On the other hand, by $w^*\in \mathcal {W}^*$ and the monotonicity of F, we have

$$\begin{aligned}&\theta (\hat{x}^k)-\theta (x^*)+(\hat{w}^k-w^*)^\top F(\hat{w}^k)\\&\quad \ge \theta (\hat{x}^k)-\theta (x^*)+(\hat{w}^k-w^*)^\top F(\hat{w}^*)\\&\quad \ge 0. \end{aligned}$$

Adding the above two inequalities yields (20). The theorem is proved.

We are now ready to prove the global convergence of the proposed GPRSM. $\square $

Theorem 3.2

Let $\{w^k\}$ be the sequence generated by the GPRSM. Then, if $\alpha \in (0,2), r\in (0,2-\alpha )$ and $G_1\succeq 0, G_2\succ 0$ or $G_1\succ 0, G_2\succeq 0$, the sequence $\{w^k\}$ converges to some $w^\infty $, which belongs to $\mathcal {W}^*$.

Proof

Since $\alpha \in (0,2), r\in (0,2-\alpha )$ and $G_1\succ 0, G_2\succeq 0$ or $G_1\succeq 0, G_2\succ 0$, by (20), we have

$$\begin{aligned} \Vert w^{k+1}-w^*\Vert ^2_H\le \Vert w^k-w^*\Vert _H^2\le \cdots \le \Vert w^0-w^*\Vert _H^2. \end{aligned}$$

(21)

The following proof is divided into three cases.
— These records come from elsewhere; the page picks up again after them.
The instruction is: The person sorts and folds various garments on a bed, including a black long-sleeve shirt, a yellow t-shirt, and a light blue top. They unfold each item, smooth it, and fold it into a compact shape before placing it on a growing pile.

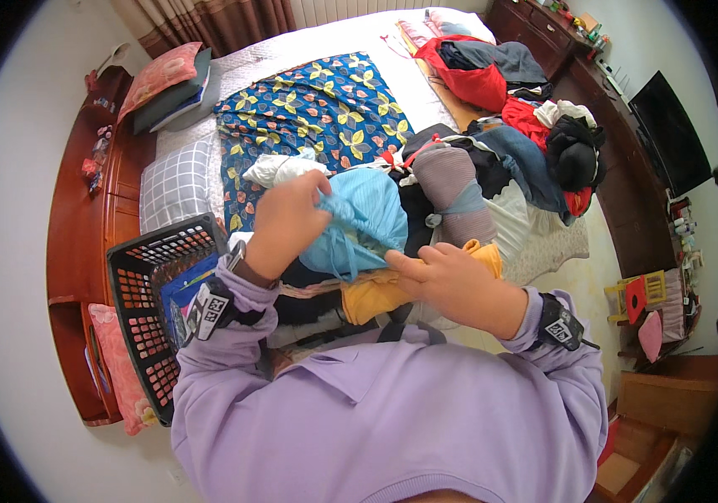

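A light-blue garment (368, 207) with a gathered edge and hanging ties is bunched up in front of me. My left hand (289, 220) grips its upper left edge. At its lower right edge, my right hand (450, 280) pinches the cloth between thumb and fingers. Below the blue cloth lies a yellow garment (365, 298), partly hidden by my right hand. Just to the right is a rolled grey-mauve bundle (450, 182) tied with a bluish band. A white bundled cloth (283, 168) sits behind my left hand.
A black plastic basket (139, 302) holding blue packets stands at my left. The bed carries a blue leaf-patterned cloth (315, 107), a grey checked pillow (176, 182) and, at right, jeans (516, 163), a red bag (472, 82) and a black bundle (572, 151). Dark cabinets (623, 170) line the right wall.
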`<action>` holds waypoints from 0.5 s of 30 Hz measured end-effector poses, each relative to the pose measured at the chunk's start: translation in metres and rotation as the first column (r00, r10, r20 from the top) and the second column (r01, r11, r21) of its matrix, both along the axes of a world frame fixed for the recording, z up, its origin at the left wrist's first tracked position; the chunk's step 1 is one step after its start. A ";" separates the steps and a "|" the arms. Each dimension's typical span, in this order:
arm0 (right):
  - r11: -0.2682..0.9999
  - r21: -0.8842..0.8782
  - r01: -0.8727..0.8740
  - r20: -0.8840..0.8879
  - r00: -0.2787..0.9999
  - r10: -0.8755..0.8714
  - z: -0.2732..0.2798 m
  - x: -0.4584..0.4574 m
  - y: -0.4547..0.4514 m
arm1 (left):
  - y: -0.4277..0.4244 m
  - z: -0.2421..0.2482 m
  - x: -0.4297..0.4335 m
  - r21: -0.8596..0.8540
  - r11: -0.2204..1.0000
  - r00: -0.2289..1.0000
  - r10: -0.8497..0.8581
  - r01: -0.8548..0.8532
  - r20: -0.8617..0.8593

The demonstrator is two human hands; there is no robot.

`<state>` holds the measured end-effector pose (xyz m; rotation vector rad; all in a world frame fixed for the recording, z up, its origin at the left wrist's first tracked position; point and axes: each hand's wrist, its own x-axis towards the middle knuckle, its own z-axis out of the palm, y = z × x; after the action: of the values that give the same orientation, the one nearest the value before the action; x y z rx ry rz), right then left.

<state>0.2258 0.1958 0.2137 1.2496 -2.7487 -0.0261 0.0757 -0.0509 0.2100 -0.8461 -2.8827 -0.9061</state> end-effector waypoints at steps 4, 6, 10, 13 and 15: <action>0.998 -0.052 0.024 0.031 0.999 -0.023 -0.008 -0.008 -0.016 | 0.020 0.014 -0.013 0.179 0.981 0.994 0.063 -0.078 0.090; 0.994 -0.109 0.028 0.081 0.997 -0.019 -0.011 -0.013 -0.024 | 0.034 0.010 -0.004 0.534 0.841 0.933 -0.122 -0.084 0.337; 0.990 -0.138 -0.017 0.159 0.986 0.039 -0.012 -0.009 -0.030 | 0.025 0.000 -0.008 0.685 0.681 0.874 -0.135 -0.260 0.467; 0.981 -0.173 0.082 0.313 0.949 -0.024 -0.011 -0.001 -0.016 | -0.013 0.002 -0.045 0.603 0.533 0.618 -0.178 -0.594 0.766; 0.981 -0.174 0.084 0.214 0.976 -0.046 -0.011 -0.008 -0.001 | -0.016 -0.014 -0.046 0.584 0.367 0.451 -0.388 -0.724 0.804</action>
<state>0.2183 0.1946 0.2027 1.1742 -2.8859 0.3626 0.0294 -0.0671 0.1959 0.3475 -1.8437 -3.2008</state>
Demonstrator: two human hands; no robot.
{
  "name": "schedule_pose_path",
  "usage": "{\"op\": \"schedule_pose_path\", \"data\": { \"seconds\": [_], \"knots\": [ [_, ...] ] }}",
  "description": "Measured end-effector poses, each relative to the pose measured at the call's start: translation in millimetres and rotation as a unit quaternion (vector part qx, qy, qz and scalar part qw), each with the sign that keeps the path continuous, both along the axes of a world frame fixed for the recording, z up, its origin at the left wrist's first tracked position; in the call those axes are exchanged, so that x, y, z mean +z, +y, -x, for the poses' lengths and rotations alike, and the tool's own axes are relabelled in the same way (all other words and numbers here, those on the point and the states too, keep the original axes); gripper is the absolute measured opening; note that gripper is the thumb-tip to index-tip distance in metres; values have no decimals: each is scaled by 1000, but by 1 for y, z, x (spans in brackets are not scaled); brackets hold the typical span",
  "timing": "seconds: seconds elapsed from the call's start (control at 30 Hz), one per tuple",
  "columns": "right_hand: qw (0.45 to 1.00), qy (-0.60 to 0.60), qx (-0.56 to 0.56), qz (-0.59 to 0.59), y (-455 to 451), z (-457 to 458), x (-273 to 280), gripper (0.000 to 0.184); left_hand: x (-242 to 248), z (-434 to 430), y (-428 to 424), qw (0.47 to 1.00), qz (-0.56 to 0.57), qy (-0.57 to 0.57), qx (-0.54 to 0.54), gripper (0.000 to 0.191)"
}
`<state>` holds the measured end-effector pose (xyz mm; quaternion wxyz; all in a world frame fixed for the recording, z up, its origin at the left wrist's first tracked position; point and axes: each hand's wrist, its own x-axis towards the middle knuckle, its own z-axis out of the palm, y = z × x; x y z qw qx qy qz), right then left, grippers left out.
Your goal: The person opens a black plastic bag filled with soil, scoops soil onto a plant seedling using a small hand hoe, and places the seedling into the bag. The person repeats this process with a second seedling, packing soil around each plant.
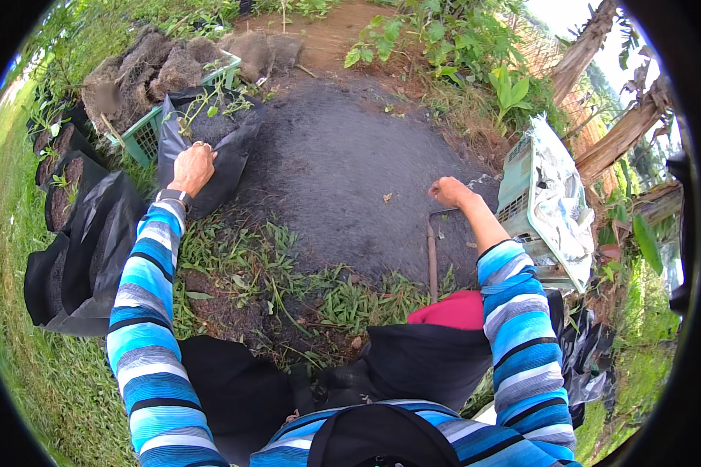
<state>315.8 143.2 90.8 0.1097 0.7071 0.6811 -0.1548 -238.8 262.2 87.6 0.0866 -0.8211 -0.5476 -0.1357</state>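
Note:
My left hand (194, 169) grips the near rim of a black plastic grow bag (210, 190). Dark soil fills the bag, and a leafy green plant (207, 108) leans across its top. My right hand (451, 192) hangs over the right side of a patch of dark, fine soil (339, 175). Its fingers are curled, and whether they hold anything is hidden. Just below it lies a hand tool with a wooden handle (432, 260) and a thin metal head (447, 210), probably a small hoe.
Beside the bag, a green plastic crate (146, 137) carries fibrous brown root clumps (146, 64). Several filled black grow bags (93, 245) stand at left. Another crate (514, 187) with white sacking (555, 192) stands at right. Weeds (356, 303) edge the soil near my knees.

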Motion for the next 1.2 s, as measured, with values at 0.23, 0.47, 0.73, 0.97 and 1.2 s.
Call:
{"op": "schedule_pose_path", "data": {
  "seconds": [0.23,0.47,0.73,0.97,1.2],
  "knots": [
    [998,-9,51,20,17,17,-27,24,13,-47,-66,993,37,2,-109,20],
    [987,96,111,-63,49,81,-26,26,11,-87,-150,947,163,-69,-268,17],
    [949,298,16,-102,74,138,21,22,23,-122,-191,924,150,-39,-350,21],
    [931,327,73,142,44,175,65,20,55,-111,-200,926,214,-78,-302,47],
    [907,216,350,-92,-6,254,72,25,115,-48,-207,860,446,-26,-246,38]
  ]
}}
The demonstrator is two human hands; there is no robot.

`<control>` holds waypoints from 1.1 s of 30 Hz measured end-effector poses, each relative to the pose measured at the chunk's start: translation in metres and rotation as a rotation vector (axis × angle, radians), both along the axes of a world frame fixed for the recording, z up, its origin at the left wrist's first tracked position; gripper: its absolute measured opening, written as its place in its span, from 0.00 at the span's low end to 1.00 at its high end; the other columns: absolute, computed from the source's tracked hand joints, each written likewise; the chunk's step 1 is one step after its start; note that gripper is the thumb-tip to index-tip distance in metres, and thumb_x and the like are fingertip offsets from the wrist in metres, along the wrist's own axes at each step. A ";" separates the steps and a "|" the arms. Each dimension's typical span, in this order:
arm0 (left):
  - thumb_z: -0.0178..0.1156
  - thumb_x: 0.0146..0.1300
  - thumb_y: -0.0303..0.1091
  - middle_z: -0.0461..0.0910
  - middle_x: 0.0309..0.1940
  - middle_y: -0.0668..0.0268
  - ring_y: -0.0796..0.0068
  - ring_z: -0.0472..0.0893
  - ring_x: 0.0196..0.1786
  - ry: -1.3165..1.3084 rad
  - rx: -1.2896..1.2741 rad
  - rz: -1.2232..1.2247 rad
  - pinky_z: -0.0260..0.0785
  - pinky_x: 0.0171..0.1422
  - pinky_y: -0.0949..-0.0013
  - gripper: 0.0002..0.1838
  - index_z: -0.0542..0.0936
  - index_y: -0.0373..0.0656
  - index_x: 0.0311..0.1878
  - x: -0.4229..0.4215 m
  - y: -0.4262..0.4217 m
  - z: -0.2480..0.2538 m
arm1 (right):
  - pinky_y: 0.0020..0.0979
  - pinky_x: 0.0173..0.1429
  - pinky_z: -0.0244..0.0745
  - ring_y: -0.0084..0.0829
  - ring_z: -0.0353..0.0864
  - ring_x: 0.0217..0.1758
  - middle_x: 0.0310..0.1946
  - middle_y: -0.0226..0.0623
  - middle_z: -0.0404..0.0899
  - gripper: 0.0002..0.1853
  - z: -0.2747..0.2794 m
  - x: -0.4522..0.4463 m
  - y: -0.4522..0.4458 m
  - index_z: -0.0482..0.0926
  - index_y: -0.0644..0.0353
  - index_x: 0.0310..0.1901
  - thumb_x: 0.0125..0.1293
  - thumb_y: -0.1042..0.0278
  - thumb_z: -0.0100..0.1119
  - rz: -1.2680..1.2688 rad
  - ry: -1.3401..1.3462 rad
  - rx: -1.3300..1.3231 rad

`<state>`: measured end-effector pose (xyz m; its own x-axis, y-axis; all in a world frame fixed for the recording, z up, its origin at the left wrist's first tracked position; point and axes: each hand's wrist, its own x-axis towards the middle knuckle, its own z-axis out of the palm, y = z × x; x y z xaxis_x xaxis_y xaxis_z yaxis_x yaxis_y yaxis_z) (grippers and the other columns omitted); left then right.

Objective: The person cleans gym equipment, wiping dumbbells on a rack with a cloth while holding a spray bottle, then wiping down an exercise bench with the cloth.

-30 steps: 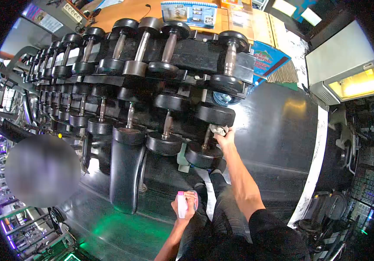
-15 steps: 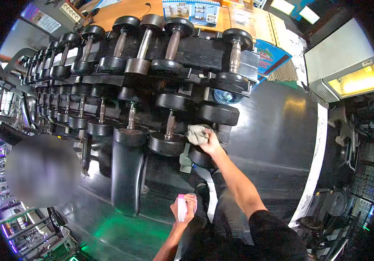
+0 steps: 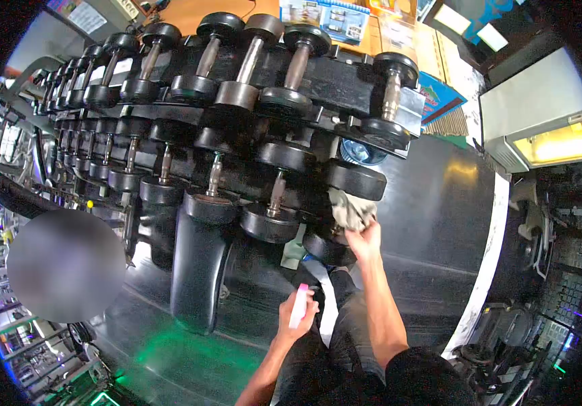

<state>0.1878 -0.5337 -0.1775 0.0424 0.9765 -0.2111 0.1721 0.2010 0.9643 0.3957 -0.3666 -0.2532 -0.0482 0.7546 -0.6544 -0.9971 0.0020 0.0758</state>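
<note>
My right hand point(image 3: 364, 242) is closed on a crumpled pale cloth point(image 3: 353, 211). The cloth lies against the handle of the rightmost lower-row dumbbell point(image 3: 355, 179), between its two black heads, and covers most of that handle. Lower down, in front of my legs, my left hand point(image 3: 296, 317) grips what looks like a spray bottle point(image 3: 299, 306) with a white and pink head; its body is mostly hidden by my fingers. Just left of the cloth, another dumbbell point(image 3: 276, 196) rests on the rack.
A two-tier rack point(image 3: 345, 74) carries several black dumbbells. A padded black bench point(image 3: 199, 271) stands before it at the left. Boxes lie on the wooden counter point(image 3: 196, 12) behind. A blue round container point(image 3: 362, 151) sits beyond the rack's end. Dark flooring point(image 3: 433, 203) extends rightward.
My right hand and the cloth have shifted right, from beside the rightmost lower dumbbell onto its handle. My left hand has risen slightly with the bottle. The view has shifted a little.
</note>
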 end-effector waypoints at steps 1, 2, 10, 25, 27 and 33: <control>0.60 0.57 0.23 0.78 0.32 0.58 0.70 0.82 0.33 -0.087 0.003 -0.018 0.75 0.38 0.68 0.08 0.75 0.36 0.41 0.004 0.004 -0.006 | 0.47 0.64 0.70 0.46 0.75 0.58 0.55 0.47 0.74 0.19 -0.002 0.008 -0.019 0.70 0.64 0.57 0.70 0.64 0.44 0.006 -0.044 0.082; 0.60 0.57 0.22 0.76 0.40 0.57 0.67 0.81 0.33 -0.148 -0.147 0.024 0.74 0.41 0.63 0.13 0.74 0.35 0.46 0.009 0.010 -0.002 | 0.48 0.62 0.72 0.47 0.76 0.57 0.55 0.46 0.75 0.20 -0.016 0.022 -0.034 0.69 0.61 0.58 0.68 0.61 0.47 0.007 -0.138 -0.029; 0.60 0.63 0.26 0.80 0.33 0.65 0.80 0.78 0.25 -0.247 -0.234 -0.075 0.72 0.28 0.74 0.11 0.75 0.40 0.48 0.046 0.061 -0.021 | 0.39 0.58 0.73 0.39 0.77 0.54 0.53 0.37 0.77 0.26 0.034 0.078 -0.088 0.70 0.57 0.59 0.61 0.55 0.55 0.147 -0.608 -0.015; 0.62 0.63 0.35 0.75 0.19 0.69 0.80 0.75 0.17 0.134 -0.132 -0.014 0.68 0.21 0.71 0.09 0.76 0.39 0.35 0.085 0.066 -0.059 | 0.32 0.53 0.71 0.38 0.80 0.50 0.50 0.45 0.79 0.15 -0.007 0.073 -0.058 0.76 0.62 0.52 0.65 0.66 0.56 0.807 -1.892 -0.079; 0.62 0.63 0.35 0.74 0.19 0.69 0.81 0.74 0.17 0.182 -0.149 -0.002 0.67 0.20 0.72 0.09 0.76 0.40 0.36 0.084 0.063 -0.045 | 0.38 0.56 0.73 0.47 0.77 0.55 0.54 0.48 0.76 0.20 -0.024 0.055 -0.040 0.77 0.63 0.51 0.53 0.80 0.56 0.873 -2.389 0.173; 0.63 0.62 0.35 0.77 0.22 0.65 0.77 0.77 0.21 -0.006 -0.424 0.056 0.69 0.25 0.69 0.09 0.76 0.39 0.35 0.079 0.043 -0.029 | 0.38 0.70 0.63 0.41 0.69 0.66 0.61 0.41 0.72 0.24 -0.048 0.018 0.003 0.76 0.61 0.52 0.48 0.80 0.54 1.066 -2.623 0.815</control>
Case (I) If $G_1\succ 0, G_2\succ 0$, by Lemma 2.1, we have $H\succ 0$. Then, by (21), the sequence $\{w^k\}$ is bounded. Furthermore, summing (20) over $k=0,1,\ldots ,\infty $, it yields

$$\begin{aligned}&\sum _{k=0}^\infty \left( \Vert x_1^k-\hat{x}_1^k\Vert _{G_1}^2+\Vert x_2^k-\hat{x}_2^k\Vert _{G_2}^2+\frac{2-r-\alpha }{\beta }\Vert {\uplambda }^k-\hat{{\uplambda }}^k\Vert ^2 \right) \\&\qquad \le \Vert w^0-w^*\Vert _H^2<+\infty , \end{aligned}$$

which implies that

$$\begin{aligned} \lim _{k\rightarrow \infty }\Vert x_1^k-\hat{x}_1^k\Vert =0, \quad \lim _{k\rightarrow \infty }\Vert x_2^k-\hat{x}_2^k\Vert =0,~~\mathrm {and}~~ \quad \lim _{k\rightarrow \infty }\Vert {\uplambda }^k-\hat{{\uplambda }}^{k}\Vert =0. \end{aligned}$$

Then, by (17), we can get

$$\begin{aligned} \lim _{k\rightarrow \infty } \left\{ \theta (x)-\theta (\hat{x}^k)+(w-\hat{w}^k)^\top F(\hat{w}^k)\right\} \ge 0,~~\forall w\in \mathcal {W}. \end{aligned}$$

(22)

Since the sequence $\{\hat{w}^k\}$ is bounded, it has at least one cluster point. Let $w^\infty $ be a cluster point of $\{\hat{w}^k\}$ and the subsequence $\{\hat{w}^{k_j}\}$ converges to $w^\infty $. It follows from (22) that

$$\begin{aligned} \theta (x)-\theta (x^\infty )+(w-w^\infty )^\top F(w^\infty )\ge 0,~~\forall w\in \mathcal {W}, \end{aligned}$$

which implies that $w^\infty \in \mathcal {W}^*$. From $\lim _{k\rightarrow \infty }\Vert w^k-\hat{w}^{k}\Vert _H=0$ and $\{\hat{w}^{k_j}\}\rightarrow w^\infty $, for any given $\epsilon >0$, there exists an integer l, such that

$$\begin{aligned} \Vert w^{k_l}-\hat{w}^{k_l}\Vert _H<\frac{\epsilon }{2},~~\mathrm {and}~~\Vert \hat{w}^{k_l}-w^\infty \Vert _H<\frac{\epsilon }{2}. \end{aligned}$$

Therefore, for any $k\ge k_l$, it follows from the above two equalities and (21) that

$$\begin{aligned} \Vert w^k-w^\infty \Vert _H\le \Vert w^{k_l}-w^\infty \Vert _H\le \Vert w^{k_l}-\hat{w}^{k_l}\Vert _H+\Vert \hat{w}^{k_l}-w^\infty \Vert _H<\epsilon . \end{aligned}$$

This shows that the sequence $\{w^k\}$ converges to $w^\infty \in \mathcal {W}^*$.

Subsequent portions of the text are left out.